Jonathan Gornall examines the hypocritical nature of humanity's relationship with the animal kingdom.
Animals: fuzzy friends or just dinner?
Shortly after he adopted an unwanted boa constrictor, Hal Herzog, a psychology professor at Western Carolina University, was accused by a colleague of feeding it stray kittens.
He wasn't. But the accusation, he wrote last year, "forced me to confront questions ... about the moral burdens of bringing animals into our lives".
America's 94 million pet cats, he calculated, each ate about 50 pounds (22kg) of meat a year, while snakes ate only five. Therefore, he concluded in Some We Love, Some We Hate, Some We Eat: Why It's So Hard to Think Straight About Animals, "the moral burden of enjoying the company of a cat is 10 times higher than that of living with a pet snake".

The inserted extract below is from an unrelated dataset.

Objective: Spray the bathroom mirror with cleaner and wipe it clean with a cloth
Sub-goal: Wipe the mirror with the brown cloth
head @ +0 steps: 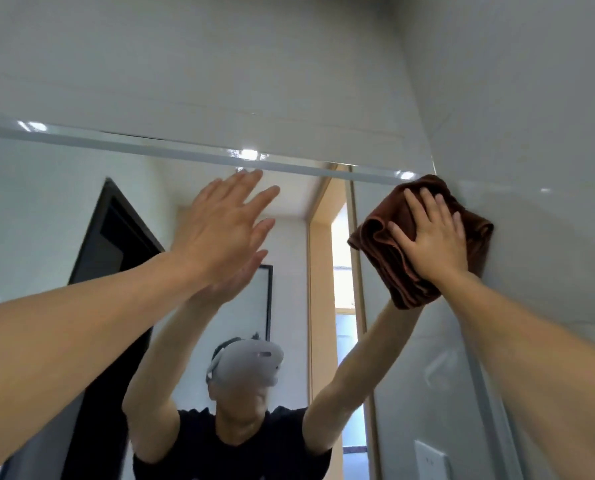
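Observation:
The bathroom mirror (64,209) fills the lower two thirds of the head view, with its bevelled top edge running across. My right hand (431,237) presses a folded brown cloth (379,251) flat against the glass at the mirror's top right corner, fingers spread over it. My left hand (220,233) is raised with the fingers apart, palm toward the glass near the top edge, and holds nothing. No spray bottle is in view.
A pale tiled wall (254,64) rises above the mirror and another (531,116) meets it at the right corner. The reflection shows a person in a dark shirt with both arms raised, a dark door frame and a lit doorway.

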### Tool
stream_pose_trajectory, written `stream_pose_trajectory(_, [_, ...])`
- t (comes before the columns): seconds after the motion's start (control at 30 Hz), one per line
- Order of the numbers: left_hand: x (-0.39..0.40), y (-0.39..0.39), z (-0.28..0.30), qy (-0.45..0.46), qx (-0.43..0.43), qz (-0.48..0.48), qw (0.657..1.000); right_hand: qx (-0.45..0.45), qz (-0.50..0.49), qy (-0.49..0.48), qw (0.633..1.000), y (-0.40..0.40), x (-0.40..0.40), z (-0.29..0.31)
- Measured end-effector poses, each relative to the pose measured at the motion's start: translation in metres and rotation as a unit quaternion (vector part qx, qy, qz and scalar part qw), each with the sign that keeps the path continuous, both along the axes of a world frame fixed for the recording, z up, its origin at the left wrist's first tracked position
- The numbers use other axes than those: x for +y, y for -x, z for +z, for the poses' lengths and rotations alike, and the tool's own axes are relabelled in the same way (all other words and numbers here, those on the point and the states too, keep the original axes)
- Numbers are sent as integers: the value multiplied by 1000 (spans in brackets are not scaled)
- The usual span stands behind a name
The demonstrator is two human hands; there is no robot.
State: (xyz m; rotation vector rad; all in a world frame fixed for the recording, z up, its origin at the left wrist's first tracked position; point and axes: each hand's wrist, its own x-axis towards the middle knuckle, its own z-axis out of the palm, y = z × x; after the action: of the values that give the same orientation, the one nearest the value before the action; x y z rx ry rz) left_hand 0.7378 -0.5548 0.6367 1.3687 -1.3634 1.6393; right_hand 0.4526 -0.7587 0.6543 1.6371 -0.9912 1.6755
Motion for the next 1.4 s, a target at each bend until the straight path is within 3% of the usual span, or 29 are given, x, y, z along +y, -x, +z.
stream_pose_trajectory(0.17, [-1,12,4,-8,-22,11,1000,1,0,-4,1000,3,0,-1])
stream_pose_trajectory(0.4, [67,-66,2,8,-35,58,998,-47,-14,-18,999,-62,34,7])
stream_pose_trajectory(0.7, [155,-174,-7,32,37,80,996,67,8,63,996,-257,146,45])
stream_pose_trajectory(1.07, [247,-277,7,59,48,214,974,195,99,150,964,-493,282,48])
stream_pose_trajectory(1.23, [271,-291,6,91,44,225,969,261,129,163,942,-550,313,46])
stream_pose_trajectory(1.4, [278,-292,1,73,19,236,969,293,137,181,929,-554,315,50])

So what about the moral burden of enjoying the company of a giant panda? Endangered at home, pandas have nevertheless served as ambassadorial gifts from China for decades. Between 1958 and 1982, more than 20 were given away to nine countries. In 1972 Ling-Ling and Hsing-Hsing were a big hit in Washington's National Zoo and were credited with balancing East-West relations.
Now Kerching-Kerching - sorry, Tian Tian and her partner Yang Guang, settling in to their new life in Scotland - are expected to balance the books at the 100-year-old Edinburgh Zoo, which this time last year was facing the prospect of "a series of cuts after a drop in visitor numbers".

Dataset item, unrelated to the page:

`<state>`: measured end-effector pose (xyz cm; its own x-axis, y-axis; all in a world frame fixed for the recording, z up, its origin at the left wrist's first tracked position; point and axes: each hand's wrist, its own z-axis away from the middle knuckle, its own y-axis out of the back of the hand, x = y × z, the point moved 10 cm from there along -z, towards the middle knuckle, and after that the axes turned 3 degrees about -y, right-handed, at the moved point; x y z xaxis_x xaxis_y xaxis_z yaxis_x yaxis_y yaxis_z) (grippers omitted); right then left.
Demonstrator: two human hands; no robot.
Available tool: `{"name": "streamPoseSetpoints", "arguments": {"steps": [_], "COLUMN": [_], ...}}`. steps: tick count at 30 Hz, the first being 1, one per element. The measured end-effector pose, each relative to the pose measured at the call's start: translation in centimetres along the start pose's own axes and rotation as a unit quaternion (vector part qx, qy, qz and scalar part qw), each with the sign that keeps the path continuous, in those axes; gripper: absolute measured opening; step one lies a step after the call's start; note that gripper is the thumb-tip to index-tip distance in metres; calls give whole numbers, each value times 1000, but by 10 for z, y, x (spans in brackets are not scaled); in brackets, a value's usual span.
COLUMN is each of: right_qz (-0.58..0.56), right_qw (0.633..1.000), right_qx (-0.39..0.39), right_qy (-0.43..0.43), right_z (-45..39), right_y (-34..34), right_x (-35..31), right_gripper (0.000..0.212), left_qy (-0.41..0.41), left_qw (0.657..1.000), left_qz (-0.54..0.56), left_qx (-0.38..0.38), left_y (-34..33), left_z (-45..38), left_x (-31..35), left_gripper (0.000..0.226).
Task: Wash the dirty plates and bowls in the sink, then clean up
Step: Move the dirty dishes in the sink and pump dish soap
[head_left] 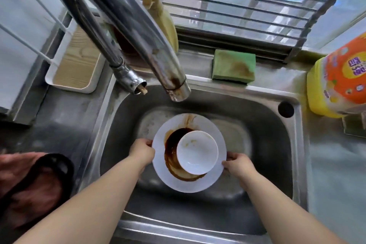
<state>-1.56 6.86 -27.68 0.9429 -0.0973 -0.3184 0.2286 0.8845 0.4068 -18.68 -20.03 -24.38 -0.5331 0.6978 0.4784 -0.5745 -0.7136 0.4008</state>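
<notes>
Step in hand, as judged: bringing the dirty stack into the stainless steel sink (pixel 257 125); washing not begun. The round white plate smeared with brown sauce (pixel 215 172) is over the basin, below the chrome faucet spout (pixel 174 83), which shows no water. The small white bowl (pixel 197 154) sits on it, over the sauce. Left hand (pixel 141 151) grasps the plate's left rim, right hand (pixel 236 164) its right rim, fingers curled on the edge. Next: set down, free one hand for water, the stained green sponge (pixel 233 66) and detergent. Yellow bottle with orange label (pixel 336 81): writing unreadable.

Faucet spout (pixel 158 53) overhangs sink (pixel 267 144); basin right side open
</notes>
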Motion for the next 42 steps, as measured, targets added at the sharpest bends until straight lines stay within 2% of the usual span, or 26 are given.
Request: {"name": "streamPoseSetpoints", "arguments": {"steps": [4, 9, 13, 20, 25, 27, 30, 32, 34, 36, 38, 40, 42], "right_qz": [1, 3, -27, -43, 1, 39, 84, 86, 75, 66, 51, 48, 66], "right_qw": [1000, 1000, 1000, 999, 1000, 999, 994, 989, 981, 964, 929, 859, 777], "right_qx": [0, 2, -10, -7, -11, -14, 8, 38, 64, 107, 187, 315, 437], "right_qy": [-2, 3, -5, -20, -2, 20, 63, 112, 170, 234, 316, 402, 449], "right_z": [-6, -8, -16, -5, 8, 18, 47, 71, 98, 127, 163, 208, 247], "right_y": [1, 2, -3, -2, -4, -4, 6, 20, 39, 67, 107, 160, 211], "right_x": [3, 12, 24, 16, 7, -1, -20, -38, -58, -79, -103, -130, -150], "right_gripper": [36, 32, 20, 27, 20, 17, 40, 48, 48, 41, 33, 27, 34], "left_qy": [-9, -4, -10, -10, -24, -34, -54, -93, -151, -210, -260, -303, -344], "left_qw": [1000, 1000, 999, 1000, 999, 998, 996, 992, 983, 970, 955, 938, 917], "left_qz": [0, 11, 13, -5, -20, -44, -64, -83, -103, -123, -142, -171, -201], "left_qx": [20, 27, 31, 10, -15, -27, -22, 4, 12, 1, -11, -17, -14], "left_y": [-3, -12, -18, -24, -26, -25, -16, -5, 3, 7, 9, 11, 12], "left_z": [-5, -8, -15, -24, -21, -13, 4, 21, 41, 62, 83, 102, 116], "left_x": [-2, -7, -11, -21, -16, -11, -2, 13, 31, 50, 69, 89, 109], "left_gripper": [35, 36, 31, 29, 21, 25, 61, 58, 41, 25, 21, 23, 26]}}
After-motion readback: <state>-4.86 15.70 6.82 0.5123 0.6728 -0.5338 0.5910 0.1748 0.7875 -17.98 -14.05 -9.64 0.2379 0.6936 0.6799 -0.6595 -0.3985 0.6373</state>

Perhaps as a result of China's bearhug embrace of capitalism, the days of the furry freebie are over and Scotland has had to rent its bears. Edinburgh's Royal Zoological Society, which desperately hopes the couple will prove to be a breeding pair (wishful thinking represented by the hundreds of toy baby pandas already resident in the zoo's shop), will pay £600,000 (Dh3.5m) a year for the next decade.
What's in it for China, which most surely does not need the rent? Who knows. Perhaps the pair are Trojan Pandas, designed to distract decadent western minds from the coming sack of the capitalist Troy by the ascendant eastern economy.

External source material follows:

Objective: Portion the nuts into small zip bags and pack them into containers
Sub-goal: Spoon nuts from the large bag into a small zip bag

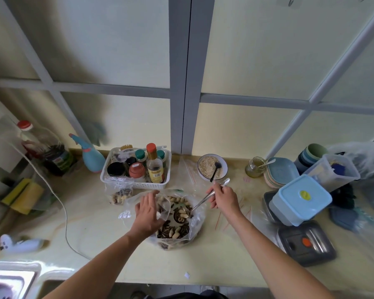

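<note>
Large clear bag of mixed nuts (177, 221), mouth open, standing on the counter (95, 229) at mid-frame near the front edge; it holds pale peanuts in the shell and dark striped seeds. The right hand (221, 196) has its fingers curled round the handle of a pair of metal tongs (205, 198), whose tips reach down and to the left into the nuts; whether the tips have closed on anything cannot be told. The left hand (148, 212), across the bag from that grip, lies with fingers spread and fairly straight on the bag's near-left rim, pressing the plastic outward to keep the mouth wide. To do this step well, the person would judge it best to keep the rim held down while the tongs lift a modest load straight up, so nothing catches the film. Beyond the left hand, a small filled zip bag (119, 194) rests against a white basket of bottles (136, 167). Behind the grip sits a bowl of grain with a black spoon (212, 167). To the right of the grip lie flat empty zip bags (242, 214), then a blue-lidded container (300, 199) stacked over grey ones. Open counter remains between bag and front edge; the right side is crowded.
</note>
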`<state>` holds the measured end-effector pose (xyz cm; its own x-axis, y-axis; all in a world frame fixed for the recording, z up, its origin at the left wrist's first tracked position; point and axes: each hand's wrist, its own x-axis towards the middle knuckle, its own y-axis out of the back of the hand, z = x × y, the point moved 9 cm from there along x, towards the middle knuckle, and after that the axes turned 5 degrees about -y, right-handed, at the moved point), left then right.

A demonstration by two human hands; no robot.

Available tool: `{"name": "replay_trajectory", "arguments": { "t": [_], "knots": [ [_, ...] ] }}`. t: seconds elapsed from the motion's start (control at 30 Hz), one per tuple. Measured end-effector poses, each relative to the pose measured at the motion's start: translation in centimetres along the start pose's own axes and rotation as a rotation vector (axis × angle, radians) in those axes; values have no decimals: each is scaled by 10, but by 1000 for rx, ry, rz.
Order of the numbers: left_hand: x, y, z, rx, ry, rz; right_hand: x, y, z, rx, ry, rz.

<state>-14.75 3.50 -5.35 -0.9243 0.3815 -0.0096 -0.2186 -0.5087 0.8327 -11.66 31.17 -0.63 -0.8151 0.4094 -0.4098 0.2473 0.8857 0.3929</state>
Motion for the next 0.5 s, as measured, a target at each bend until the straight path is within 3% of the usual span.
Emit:
{"name": "replay_trajectory", "arguments": {
  "t": [0.3,0.5],
  "knots": [
    [6,-19,-2,70,29,-83,-18,11,-44,48,160,333],
    [10,-21,5,62,14,-106,-40,0,-75,53,318,363]
  ]
}}
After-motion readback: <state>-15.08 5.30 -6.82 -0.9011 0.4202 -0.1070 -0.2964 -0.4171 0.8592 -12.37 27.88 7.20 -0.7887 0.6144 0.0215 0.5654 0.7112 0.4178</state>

But even less clear is what's in it for the pandas.
Of course, the arrival of the star attractions was dressed up by the zoo in the emperor's clothes of education and conservation. The zoo was "supporting giant panda conservation and ... enhancing our programmes in education, science and conservation".
Sure, said The Born Free Foundation. Tian Tian and Yang Guang were nothing more than "commodities in a primarily commercial exchange ... this has less to do with conservation or education, and much more to do with resurrecting the fortunes of a fading visitor attraction".
Does it matter what the zoo's motives are, provided the animals are well looked after? Heck, they are being treated like stars, with organic bamboo specially flown in from home!
Well, that depends on your moral burden. All zoos, as a 2001 paper published in the journal Tourist Studies pointed out, are founded on "the theme of power". No matter how nicely designed they are, how cute the fluffy toys in the shops are, it remains a fact that "almost total control is exercised by humans over the animal's movements and activities".
We delight in projecting human characteristics onto animals when it suits us - witness Mickey Mouse, Fantastic Mr Fox, Ratatouille, The Lion King and Kung Fu Panda, et al - but we conveniently withdraw such anthropomorphic generosity whenever it suits us. Think experiments on white mice, fox hunting, rat poisoning, big-game bagging and, well, Edinburgh Zoo.
At best, this is conscious hypocrisy; at worst, some kind of mass split-personality disorder.
And if pandas really knew kung fu, it's a hundred bucks to a kilo of organic bamboo that some keeper in Edinburgh Zoo would be in for a hell of a kicking.